A publicação mostra alguns torcedores folclóricos da equipe rubro-negra que comparecem nos duelos decisivos na Ilha do Retiro. Os místicos fãs vão desde um garoto de apenas 9 anos até o chamado "Axl Rose da Ilha", que faz alusão ao vocalista da banda Guns N'Roses.
Nos intervalos das partidas na Ilha, o professor Márcio Edgard, 34 anos, vira outra pessoa e se torna o vocalista da banda americana, que surgiu no fim dos anos 80 e estourou no início da década seguinte. Depois dos primeiros 45 minutos, a rádio do estádio toca alguns sucessos da banda e Márcio faz sua performance, apoiado pelo restante dos torcedores.
"Começou porque eu gosto muito dessa música (Sweet Child O'Mine), e cantava para a minha filha, Lívia Rose (uma homenagem a Axl). No dia que tocou pela primeira vez (Sport 2 x 2 Grêmio, 16/07/08), eu me empolguei. Foi natural, e a torcida bateu palmas. Agora, sempre me cobram", disse o professor, que nesta quarta irá ouvir Welcome to the Jungle.
Outra ilustre torcedora é uma senhora, 84 anos. Freqüentadora da Ilha do Retiro desde os anos 50, Maria José senta em seu lugar com um radinho de pilha e já virou um símbolo. Os torcedores mais jovens, inclusive, aproveitam as partidas para tirar algumas fotos com a fanática fã.

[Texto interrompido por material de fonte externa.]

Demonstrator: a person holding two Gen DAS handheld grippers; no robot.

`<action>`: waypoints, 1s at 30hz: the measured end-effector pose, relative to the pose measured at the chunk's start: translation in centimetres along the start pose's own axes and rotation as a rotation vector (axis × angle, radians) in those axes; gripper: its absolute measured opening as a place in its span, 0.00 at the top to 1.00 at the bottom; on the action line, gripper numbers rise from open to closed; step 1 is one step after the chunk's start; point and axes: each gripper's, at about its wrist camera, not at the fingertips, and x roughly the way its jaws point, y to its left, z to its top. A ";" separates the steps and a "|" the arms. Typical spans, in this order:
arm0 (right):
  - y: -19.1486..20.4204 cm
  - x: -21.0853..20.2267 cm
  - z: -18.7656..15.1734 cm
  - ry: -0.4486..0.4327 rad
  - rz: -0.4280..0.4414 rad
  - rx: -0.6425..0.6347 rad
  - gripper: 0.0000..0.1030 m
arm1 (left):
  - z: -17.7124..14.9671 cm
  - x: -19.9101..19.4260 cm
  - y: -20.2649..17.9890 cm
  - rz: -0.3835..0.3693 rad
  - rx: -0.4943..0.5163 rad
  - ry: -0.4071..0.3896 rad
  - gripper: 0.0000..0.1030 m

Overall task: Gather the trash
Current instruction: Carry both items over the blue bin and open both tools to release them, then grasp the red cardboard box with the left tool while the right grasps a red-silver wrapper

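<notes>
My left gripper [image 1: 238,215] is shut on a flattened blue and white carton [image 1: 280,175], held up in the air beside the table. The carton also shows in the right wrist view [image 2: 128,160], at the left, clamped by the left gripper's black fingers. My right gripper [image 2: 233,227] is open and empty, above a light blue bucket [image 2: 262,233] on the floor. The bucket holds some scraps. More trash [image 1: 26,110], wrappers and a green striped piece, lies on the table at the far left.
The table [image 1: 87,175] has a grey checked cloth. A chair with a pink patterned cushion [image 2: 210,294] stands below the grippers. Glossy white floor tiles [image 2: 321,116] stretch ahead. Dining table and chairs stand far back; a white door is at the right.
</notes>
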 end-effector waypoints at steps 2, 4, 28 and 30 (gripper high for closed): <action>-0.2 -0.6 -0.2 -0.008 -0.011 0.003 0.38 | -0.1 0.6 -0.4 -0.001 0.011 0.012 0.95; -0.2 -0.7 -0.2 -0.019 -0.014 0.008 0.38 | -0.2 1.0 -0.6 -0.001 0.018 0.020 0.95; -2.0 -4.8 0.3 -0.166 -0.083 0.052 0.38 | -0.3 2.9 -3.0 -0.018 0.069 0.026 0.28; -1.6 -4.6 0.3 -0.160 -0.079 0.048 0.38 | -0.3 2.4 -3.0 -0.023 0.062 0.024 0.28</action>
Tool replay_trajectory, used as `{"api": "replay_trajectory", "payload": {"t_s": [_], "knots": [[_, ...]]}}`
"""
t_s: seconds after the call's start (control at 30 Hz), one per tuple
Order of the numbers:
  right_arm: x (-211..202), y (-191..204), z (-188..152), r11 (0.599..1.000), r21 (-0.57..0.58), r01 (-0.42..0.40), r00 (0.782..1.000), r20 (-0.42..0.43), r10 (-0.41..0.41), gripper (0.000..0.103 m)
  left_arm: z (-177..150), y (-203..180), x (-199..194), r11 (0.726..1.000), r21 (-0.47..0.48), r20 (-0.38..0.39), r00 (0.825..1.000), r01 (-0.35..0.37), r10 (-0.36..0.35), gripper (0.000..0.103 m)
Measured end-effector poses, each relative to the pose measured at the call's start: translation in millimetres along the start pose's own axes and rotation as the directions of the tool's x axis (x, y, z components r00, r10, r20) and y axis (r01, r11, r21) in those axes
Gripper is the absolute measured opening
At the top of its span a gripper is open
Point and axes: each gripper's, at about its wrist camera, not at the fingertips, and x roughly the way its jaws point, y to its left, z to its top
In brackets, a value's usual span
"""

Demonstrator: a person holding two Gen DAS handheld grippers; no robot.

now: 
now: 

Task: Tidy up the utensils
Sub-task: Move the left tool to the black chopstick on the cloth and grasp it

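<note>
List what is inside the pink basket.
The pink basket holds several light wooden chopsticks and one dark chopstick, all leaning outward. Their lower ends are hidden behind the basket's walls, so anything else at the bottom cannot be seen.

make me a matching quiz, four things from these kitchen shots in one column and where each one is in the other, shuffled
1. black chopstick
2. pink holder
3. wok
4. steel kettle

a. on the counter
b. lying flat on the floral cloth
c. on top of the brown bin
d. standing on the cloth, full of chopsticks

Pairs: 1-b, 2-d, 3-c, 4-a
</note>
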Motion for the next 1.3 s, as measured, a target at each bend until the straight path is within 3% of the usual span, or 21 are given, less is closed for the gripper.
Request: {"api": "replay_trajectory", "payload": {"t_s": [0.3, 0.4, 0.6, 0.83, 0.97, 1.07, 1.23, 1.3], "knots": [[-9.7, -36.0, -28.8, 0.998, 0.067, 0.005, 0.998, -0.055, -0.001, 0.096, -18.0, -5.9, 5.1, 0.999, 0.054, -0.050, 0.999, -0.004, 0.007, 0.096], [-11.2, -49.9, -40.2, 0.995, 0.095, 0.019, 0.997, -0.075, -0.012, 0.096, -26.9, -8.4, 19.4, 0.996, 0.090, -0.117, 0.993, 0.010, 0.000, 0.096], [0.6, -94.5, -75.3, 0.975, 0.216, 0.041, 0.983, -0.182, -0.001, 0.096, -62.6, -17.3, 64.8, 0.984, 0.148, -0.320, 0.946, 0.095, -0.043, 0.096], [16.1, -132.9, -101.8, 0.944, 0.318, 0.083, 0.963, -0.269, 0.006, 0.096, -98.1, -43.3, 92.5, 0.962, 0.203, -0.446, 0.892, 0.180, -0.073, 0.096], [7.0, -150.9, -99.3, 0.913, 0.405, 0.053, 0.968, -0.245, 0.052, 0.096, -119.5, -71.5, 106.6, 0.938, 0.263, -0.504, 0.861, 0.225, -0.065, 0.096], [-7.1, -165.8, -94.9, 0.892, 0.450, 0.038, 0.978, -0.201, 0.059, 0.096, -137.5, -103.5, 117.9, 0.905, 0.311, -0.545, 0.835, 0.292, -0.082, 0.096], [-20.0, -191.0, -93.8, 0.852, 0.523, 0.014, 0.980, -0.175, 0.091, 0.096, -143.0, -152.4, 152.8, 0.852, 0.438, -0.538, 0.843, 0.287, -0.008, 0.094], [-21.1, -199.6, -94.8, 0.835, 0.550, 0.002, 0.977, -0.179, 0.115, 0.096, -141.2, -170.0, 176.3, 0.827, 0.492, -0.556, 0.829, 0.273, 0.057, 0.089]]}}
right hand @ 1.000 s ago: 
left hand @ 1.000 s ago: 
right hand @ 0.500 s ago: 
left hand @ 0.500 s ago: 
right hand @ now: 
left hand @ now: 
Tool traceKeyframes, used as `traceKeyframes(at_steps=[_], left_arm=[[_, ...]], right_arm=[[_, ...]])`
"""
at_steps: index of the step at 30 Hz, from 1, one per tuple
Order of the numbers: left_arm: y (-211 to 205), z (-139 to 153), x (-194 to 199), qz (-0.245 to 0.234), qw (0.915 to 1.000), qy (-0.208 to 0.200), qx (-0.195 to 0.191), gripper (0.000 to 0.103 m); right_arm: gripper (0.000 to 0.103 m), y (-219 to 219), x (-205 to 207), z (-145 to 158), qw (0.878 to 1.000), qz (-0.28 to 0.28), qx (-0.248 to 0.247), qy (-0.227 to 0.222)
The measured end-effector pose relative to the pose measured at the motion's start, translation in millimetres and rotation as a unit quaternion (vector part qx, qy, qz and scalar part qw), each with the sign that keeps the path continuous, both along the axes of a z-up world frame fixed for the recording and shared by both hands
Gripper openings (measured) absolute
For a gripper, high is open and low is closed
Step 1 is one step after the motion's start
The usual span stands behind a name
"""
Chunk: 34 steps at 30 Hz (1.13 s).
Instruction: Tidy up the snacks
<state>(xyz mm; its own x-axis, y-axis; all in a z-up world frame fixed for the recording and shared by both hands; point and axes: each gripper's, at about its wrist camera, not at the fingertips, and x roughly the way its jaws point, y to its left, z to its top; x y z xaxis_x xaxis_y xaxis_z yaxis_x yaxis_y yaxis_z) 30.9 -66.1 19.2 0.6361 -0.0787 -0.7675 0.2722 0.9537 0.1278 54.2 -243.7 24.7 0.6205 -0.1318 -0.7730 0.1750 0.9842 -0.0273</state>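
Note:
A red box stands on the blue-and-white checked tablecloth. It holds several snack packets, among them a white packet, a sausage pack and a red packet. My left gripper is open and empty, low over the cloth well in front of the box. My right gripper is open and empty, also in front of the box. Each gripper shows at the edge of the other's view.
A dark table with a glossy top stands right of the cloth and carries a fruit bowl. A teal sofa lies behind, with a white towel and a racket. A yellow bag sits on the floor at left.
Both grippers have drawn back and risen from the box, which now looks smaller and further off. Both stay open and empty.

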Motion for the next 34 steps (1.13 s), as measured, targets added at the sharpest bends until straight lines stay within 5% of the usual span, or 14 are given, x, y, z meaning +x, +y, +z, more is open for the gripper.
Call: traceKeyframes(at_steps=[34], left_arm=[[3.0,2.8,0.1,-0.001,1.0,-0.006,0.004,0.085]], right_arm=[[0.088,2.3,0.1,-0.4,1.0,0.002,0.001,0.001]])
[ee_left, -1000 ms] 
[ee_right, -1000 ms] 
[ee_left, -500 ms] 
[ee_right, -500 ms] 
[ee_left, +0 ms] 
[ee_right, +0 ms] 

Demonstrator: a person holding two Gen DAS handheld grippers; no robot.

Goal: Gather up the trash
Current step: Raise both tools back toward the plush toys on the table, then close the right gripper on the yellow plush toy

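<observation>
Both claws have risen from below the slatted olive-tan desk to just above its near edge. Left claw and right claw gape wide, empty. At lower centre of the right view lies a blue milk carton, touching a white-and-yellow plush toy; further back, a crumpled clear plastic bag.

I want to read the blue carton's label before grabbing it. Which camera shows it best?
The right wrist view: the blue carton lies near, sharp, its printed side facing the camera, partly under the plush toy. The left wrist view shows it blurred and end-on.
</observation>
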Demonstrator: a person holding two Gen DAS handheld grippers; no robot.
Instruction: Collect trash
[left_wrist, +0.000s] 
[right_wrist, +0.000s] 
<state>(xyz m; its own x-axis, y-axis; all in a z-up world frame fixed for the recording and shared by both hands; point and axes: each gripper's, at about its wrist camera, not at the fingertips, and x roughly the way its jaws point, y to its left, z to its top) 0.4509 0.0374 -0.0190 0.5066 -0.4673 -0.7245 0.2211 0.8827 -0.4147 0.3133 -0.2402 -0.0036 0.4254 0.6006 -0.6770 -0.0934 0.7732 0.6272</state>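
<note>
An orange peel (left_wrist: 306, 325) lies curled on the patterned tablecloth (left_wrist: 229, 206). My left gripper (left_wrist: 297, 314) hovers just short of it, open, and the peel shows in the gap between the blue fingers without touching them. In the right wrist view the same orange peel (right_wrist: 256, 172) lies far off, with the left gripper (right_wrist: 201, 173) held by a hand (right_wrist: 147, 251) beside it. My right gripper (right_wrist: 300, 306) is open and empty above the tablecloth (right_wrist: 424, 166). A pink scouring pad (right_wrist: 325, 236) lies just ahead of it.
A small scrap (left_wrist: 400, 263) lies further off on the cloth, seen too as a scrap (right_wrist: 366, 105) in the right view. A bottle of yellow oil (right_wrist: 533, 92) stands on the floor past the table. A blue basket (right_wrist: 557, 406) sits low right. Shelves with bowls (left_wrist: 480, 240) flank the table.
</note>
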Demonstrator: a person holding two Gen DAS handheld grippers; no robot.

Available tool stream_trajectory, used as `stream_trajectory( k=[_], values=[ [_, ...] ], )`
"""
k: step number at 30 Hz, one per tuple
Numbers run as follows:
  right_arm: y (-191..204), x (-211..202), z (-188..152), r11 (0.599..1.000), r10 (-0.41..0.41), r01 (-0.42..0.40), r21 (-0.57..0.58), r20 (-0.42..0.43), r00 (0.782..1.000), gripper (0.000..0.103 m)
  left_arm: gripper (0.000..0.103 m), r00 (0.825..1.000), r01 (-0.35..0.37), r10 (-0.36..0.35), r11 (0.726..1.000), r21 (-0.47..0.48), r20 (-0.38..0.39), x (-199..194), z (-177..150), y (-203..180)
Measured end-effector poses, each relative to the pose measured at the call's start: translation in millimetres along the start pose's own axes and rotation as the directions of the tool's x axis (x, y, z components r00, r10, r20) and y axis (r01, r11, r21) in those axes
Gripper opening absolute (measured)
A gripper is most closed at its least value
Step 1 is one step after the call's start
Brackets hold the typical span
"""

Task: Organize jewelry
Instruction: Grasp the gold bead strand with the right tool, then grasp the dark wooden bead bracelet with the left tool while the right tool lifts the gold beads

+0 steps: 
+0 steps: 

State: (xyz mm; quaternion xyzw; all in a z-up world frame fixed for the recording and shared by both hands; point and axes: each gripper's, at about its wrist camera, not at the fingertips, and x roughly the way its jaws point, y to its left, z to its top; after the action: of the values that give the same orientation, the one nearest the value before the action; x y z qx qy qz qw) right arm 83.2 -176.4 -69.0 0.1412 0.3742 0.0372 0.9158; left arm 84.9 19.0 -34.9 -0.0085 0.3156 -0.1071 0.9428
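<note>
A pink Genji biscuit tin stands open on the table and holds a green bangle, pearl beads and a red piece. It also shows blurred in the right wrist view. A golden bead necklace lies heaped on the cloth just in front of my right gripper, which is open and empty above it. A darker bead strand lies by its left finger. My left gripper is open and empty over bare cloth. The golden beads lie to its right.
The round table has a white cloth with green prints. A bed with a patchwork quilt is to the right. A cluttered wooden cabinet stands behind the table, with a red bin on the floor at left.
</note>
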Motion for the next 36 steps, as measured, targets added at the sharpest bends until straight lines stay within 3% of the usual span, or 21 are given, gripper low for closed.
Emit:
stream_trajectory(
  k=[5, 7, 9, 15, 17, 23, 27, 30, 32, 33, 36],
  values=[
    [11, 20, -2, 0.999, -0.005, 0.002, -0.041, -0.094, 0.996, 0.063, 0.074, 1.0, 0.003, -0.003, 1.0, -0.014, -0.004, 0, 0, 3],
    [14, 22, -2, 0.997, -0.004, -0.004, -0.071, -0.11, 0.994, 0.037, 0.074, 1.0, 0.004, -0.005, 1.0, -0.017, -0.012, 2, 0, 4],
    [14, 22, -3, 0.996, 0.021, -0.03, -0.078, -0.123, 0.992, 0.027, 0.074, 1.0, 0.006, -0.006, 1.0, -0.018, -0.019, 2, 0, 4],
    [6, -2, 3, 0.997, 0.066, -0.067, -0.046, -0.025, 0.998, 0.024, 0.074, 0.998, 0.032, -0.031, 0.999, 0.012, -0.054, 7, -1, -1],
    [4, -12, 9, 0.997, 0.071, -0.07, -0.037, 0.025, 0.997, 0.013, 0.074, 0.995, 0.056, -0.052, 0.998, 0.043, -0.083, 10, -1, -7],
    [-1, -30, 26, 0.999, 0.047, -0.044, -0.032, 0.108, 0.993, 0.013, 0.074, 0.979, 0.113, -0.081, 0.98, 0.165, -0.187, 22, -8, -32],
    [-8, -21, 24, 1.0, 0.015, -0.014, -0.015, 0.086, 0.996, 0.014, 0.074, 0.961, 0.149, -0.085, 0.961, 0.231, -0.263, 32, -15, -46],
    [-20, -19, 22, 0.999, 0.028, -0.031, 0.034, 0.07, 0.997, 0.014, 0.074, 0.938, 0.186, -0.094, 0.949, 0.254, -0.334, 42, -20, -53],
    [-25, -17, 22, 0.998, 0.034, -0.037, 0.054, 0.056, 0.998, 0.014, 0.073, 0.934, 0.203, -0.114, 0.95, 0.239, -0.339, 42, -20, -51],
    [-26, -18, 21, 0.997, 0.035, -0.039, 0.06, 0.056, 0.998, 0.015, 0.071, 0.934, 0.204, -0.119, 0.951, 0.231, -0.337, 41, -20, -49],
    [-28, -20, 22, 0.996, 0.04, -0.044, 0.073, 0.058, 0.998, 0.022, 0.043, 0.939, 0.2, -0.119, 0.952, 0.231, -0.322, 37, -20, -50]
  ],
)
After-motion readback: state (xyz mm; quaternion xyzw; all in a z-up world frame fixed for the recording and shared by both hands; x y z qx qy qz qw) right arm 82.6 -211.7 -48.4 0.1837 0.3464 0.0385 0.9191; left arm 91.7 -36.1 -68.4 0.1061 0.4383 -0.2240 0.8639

Maria José recebeu até os elogios de Zé do Rádio. Ele é conhecido por ser o "torcedor mais chato do Brasil". "Ela merece tudo aqui. Eu sou símbolo? Sou nada. Ela é que é", afirmou Zé do Rádio, que ganhou esse nome em 1999, durante um jogo contra a Portuguesa, treinada por Zagallo, que deu o apelido. O motivo foi o rádio potente atrás do banco de reservas.
Último, mas não menos importante torcedor citado pelo jornal local, Paulo Maranhão tem apenas nove anos, mas sua idade não o faz menos fanático. Vestido com a camisa dourada do Sport, Paulinho foi influenciado pelos pais e pelos irmãos mais velhos, que também torcem pelo clube.
"Estou confiante de que vamos passar de fase na Libertadores. Na minha escola, é sempre bom tirar onda dos alvirrubros", disse o garoto, cujo aniversário é dia 18 de março, em uma festa temática sobre o Sport.
Só será sabido se esses "personagens" terão um final feliz no fim da noite desta quarta, quando o árbitro apitar o fim da partida entre Palmeiras e Sport, que terá início às 21h50 (de Brasília).